Growth Spurt: How To Fund A Business With No Money

Growth is such an important part of business, yet many owners shy away from outside funding sources. Here's how to fund a business with no money and grow. No matter how successful your business is at first, it can be challenging to find the funds to fuel growth within the first few years.

It can take years for your business to build a good credit score and until then, banks will be looking at your personal credit rating for reference. Depending on how much money you need, this can be a serious drawback.

Don't give up, keep reading to find out how to fund a business with no money.

Raising Capital to Get Your Business Off The Ground

It's always the most difficult to get funds when you're just starting out. Even the best ideas can fall short over time so it's difficult to find people who're as passionate about your new business as you are.

If you're finding it challenging to get traditional lenders to help you take your side hustle to the next step, there are alternatives.

The most common ones are:

Friends and Family

It's always tricky getting friends and family involved but it's best to explain to them upfront that they're taking a gamble. If they don't expect their money back within a certain timeframe, or at all, it's easier to maintain smooth relationships with them if things do go wrong.

Crowdfunding

Crowdfunding is a novel way to get the cash you need if people you know are unwilling or unable to help you. Basically, you get small amounts from several investors instead of a lump sum from one lender.
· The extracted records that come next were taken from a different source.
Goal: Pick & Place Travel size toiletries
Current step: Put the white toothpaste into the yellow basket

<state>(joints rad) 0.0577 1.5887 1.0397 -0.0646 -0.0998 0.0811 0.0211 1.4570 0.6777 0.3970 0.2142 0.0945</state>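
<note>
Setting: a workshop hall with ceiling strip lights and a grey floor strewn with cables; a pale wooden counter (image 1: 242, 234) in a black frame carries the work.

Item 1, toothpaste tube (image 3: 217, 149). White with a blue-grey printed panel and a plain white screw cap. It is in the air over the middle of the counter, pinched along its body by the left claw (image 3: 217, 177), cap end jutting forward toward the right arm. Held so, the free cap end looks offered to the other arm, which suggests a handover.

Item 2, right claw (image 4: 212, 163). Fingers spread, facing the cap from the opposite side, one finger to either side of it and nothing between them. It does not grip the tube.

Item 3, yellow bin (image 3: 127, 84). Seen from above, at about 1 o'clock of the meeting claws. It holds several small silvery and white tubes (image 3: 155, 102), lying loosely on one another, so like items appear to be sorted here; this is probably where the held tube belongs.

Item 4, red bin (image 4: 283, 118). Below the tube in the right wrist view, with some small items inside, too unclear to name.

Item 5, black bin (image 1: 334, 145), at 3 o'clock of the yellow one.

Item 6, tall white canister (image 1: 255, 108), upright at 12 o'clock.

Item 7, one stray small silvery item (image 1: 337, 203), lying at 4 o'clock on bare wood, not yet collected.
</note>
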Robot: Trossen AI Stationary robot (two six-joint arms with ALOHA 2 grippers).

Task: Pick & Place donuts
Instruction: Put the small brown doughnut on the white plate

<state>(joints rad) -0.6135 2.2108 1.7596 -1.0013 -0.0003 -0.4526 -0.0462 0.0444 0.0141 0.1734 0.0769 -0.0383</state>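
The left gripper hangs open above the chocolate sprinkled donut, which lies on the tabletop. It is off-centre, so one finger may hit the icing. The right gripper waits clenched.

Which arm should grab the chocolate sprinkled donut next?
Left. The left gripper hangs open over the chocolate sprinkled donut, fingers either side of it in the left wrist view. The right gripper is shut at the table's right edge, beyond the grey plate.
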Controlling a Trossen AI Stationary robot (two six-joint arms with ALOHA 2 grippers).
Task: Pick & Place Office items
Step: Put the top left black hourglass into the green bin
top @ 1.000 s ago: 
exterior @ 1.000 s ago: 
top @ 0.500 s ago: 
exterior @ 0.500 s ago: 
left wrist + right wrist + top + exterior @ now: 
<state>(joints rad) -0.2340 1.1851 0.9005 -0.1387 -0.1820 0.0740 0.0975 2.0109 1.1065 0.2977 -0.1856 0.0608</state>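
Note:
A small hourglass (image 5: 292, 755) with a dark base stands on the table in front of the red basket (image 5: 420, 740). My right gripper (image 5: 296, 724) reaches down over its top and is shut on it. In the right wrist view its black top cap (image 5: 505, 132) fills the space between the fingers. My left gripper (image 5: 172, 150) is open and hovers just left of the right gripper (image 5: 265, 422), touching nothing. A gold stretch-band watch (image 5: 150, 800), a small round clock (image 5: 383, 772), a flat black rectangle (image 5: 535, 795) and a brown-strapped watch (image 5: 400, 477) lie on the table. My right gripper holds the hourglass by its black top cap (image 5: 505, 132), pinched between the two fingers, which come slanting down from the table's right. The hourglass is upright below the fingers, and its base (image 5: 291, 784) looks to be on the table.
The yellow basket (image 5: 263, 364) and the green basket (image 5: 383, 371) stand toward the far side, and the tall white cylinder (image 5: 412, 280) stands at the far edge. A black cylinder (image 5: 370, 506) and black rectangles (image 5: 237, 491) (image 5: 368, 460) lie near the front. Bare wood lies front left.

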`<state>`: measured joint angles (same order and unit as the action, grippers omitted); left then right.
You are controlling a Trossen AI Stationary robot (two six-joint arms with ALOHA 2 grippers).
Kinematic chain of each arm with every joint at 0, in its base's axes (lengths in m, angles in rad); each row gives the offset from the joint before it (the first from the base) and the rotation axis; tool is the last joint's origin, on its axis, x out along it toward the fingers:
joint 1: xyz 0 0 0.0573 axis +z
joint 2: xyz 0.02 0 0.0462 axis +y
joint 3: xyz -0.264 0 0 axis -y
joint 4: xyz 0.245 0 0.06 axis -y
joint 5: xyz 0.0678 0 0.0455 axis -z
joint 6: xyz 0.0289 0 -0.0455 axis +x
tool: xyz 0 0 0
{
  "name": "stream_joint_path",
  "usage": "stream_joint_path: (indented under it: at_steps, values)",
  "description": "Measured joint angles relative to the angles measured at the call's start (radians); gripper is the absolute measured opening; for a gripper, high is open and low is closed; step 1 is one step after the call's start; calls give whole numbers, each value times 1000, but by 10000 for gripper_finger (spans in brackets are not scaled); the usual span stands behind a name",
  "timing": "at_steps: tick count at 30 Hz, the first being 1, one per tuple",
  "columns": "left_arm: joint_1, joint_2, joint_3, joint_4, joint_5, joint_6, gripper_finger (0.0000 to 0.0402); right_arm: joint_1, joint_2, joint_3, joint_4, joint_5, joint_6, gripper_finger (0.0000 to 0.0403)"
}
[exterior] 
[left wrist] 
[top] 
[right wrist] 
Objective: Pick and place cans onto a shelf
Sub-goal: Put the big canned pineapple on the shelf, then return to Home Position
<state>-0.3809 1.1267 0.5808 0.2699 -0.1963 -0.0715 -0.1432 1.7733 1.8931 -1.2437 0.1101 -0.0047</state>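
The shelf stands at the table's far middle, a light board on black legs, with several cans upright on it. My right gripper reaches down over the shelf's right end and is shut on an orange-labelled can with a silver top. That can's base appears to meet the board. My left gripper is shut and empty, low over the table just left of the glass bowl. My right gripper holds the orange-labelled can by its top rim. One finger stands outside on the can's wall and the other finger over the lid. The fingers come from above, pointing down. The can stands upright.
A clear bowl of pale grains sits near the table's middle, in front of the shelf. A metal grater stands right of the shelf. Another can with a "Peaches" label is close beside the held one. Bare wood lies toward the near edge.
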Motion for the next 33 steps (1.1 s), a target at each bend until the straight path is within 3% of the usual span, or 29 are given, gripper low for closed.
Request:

There are two main kinds of crowdfunding, namely, reward crowdfunding and equity crowdfunding.

Reward crowdfunding means that people give you money in exchange for a reward. This could be goods and services, or publicity. With equity crowdfunding, investors receive a small percentage of your company in exchange for their cash.

Credit Card Stacking

This method is a relatively cheap one interest-wise as long as you can pay back your installments timeously. How it works is that you use the credit limit on a number of credit cards to make up the total sum of money you need for your business endeavors.

Angel Investors

Angel investors are people with some spare cash are willing to take a chance on startup businesses in exchange for a piece of the pie when you do start making money. Typically, this could be as much as 25% of your profits.

Shared risk is the main benefit of angel investors. You aren't bound to start paying back the money at a specified time and if your business fails, you don't need to pay them back.

How to Fund a Business When You Don't Have Money for Expansion

If you already have a thriving business but you need a cash injection to pay for that next step, things are a little easier. You can use your business assets as collateral to get the working capital you need.

Similarly, retailers can also benefit from inventory financing, where a lender pays for the inventory you need so that you can use the profits to grow your business instead of restocking your shelves. In this case, your inventory serves as collateral in the sense that the lender owns these items until you sell them and pay back your loan.